* [Exercise] Scan the listing below for the word "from" and copy every line that has it.

* [Exercise material]
========================================================================
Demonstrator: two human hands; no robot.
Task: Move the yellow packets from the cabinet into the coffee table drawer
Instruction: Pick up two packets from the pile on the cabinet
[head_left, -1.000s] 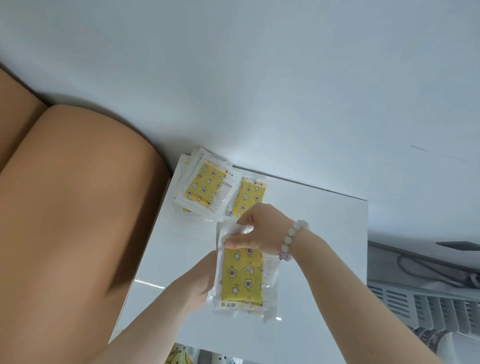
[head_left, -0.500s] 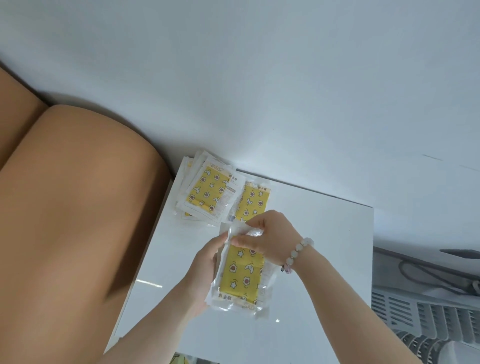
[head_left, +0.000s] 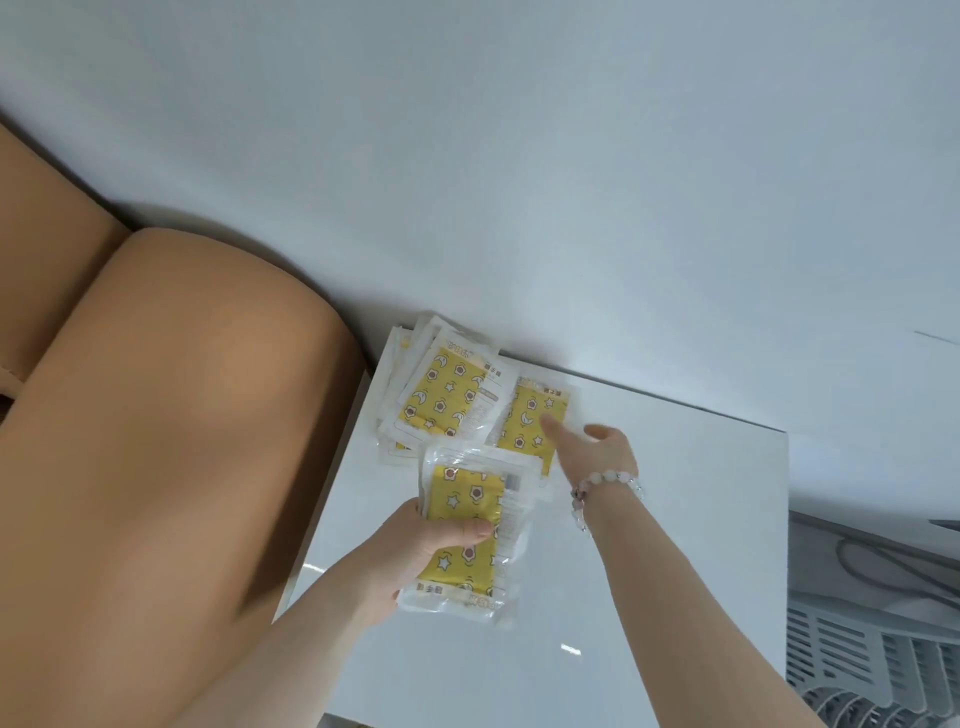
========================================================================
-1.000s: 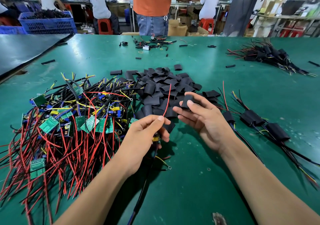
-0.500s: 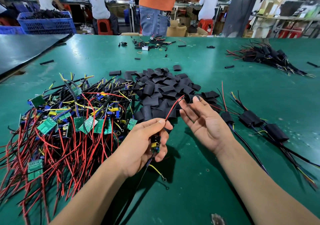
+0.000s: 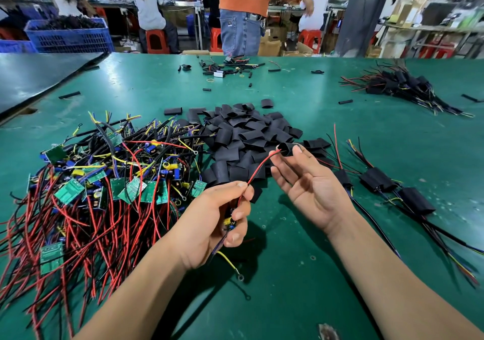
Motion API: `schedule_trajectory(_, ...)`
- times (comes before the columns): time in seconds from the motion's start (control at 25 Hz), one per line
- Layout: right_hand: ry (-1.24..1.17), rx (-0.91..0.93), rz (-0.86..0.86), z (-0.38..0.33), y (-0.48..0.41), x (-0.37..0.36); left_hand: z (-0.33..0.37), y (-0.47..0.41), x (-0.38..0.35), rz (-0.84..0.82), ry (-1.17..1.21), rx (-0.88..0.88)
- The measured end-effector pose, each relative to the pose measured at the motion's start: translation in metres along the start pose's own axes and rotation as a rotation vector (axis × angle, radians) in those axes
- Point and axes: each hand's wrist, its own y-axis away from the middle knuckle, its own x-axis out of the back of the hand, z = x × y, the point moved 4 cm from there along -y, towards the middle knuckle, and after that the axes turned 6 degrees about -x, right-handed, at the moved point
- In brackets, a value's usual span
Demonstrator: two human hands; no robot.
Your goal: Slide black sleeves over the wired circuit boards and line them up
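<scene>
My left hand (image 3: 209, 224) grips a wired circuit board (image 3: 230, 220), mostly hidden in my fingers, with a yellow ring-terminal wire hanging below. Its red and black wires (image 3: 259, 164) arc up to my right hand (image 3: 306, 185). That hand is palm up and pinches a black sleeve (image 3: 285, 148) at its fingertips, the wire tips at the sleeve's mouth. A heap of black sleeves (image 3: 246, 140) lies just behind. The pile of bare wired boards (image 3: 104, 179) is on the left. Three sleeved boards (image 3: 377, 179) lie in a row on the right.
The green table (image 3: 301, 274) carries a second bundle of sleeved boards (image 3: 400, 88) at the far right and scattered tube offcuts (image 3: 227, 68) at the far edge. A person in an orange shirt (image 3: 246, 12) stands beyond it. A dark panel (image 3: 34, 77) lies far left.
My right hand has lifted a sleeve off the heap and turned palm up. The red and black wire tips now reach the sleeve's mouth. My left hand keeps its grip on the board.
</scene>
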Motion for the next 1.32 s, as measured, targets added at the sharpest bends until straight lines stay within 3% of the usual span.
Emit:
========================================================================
* [Output of the task]
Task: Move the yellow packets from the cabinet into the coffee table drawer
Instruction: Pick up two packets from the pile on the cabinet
- times (comes before the columns): time in seconds from the motion's start (control at 25 Hz), one per line
- Point and axes: each hand's wrist, its own y-axis away from the middle knuckle, its own x-axis out of the back of the hand, z = x × y, the point moved 4 cm from there along -y, towards the middle knuckle, and after that the axes turned 6 degrees about -x, right-handed, at the moved point

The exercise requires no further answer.